[Try it] Only one span of the listing below should come back. It runs from the line with "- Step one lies" through the line with "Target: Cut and", and each of its lines must be reproduced exactly.

[Material provided]

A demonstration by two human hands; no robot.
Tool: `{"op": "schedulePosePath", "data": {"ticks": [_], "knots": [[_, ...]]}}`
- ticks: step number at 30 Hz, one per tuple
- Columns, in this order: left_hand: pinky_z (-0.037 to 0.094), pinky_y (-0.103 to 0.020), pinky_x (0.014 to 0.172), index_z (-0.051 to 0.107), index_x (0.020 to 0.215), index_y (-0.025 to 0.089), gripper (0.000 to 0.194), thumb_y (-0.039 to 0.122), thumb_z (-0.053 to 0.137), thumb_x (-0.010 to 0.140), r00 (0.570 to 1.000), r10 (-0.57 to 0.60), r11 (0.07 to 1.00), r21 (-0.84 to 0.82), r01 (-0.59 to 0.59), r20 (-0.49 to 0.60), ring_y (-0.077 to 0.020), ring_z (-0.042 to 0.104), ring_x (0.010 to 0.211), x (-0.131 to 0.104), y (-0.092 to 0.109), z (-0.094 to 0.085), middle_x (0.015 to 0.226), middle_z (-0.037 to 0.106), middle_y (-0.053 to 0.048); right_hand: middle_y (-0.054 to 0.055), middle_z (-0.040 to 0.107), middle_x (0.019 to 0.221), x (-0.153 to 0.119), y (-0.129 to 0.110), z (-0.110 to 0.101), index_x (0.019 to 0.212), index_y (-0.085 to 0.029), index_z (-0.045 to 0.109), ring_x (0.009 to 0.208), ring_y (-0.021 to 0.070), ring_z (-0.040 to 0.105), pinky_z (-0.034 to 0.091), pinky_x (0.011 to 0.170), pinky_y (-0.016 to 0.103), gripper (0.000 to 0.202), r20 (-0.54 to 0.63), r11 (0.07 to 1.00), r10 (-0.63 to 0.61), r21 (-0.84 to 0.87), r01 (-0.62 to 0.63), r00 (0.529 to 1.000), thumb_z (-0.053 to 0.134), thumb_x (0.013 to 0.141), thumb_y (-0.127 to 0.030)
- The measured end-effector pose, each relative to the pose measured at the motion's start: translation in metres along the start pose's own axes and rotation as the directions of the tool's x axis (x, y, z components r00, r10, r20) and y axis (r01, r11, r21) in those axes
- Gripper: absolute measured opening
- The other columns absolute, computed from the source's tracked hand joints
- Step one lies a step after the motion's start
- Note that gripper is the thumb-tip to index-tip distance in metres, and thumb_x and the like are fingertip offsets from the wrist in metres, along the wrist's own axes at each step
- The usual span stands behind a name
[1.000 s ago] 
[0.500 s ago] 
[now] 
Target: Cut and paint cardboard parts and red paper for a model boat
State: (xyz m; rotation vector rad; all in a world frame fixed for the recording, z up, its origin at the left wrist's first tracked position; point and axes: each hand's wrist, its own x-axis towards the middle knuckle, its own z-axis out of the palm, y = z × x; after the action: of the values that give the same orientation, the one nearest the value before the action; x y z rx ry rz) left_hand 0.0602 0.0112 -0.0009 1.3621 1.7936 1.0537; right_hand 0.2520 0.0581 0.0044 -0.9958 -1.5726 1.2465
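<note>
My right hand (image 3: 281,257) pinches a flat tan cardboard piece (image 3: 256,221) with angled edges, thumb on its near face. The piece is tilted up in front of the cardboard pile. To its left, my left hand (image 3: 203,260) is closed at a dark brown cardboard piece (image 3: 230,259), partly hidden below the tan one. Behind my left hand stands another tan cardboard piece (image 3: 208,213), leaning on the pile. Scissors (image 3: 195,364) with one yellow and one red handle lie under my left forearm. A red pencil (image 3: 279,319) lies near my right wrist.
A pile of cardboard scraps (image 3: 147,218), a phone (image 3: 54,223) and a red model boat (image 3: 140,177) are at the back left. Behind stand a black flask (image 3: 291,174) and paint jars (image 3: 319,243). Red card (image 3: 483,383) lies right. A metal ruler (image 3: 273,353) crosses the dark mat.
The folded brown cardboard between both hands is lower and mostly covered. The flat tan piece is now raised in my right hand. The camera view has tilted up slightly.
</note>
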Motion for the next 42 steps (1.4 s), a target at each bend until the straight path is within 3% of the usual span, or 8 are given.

[Result]
- Step one lies a step after the motion's start
- Note that gripper is the thumb-tip to index-tip distance in metres, and thumb_x and the like are fingertip offsets from the wrist in metres, along the wrist's own axes at each step
- The usual span stands behind a name
[1.000 s ago] 
[0.500 s ago] 
[now] 
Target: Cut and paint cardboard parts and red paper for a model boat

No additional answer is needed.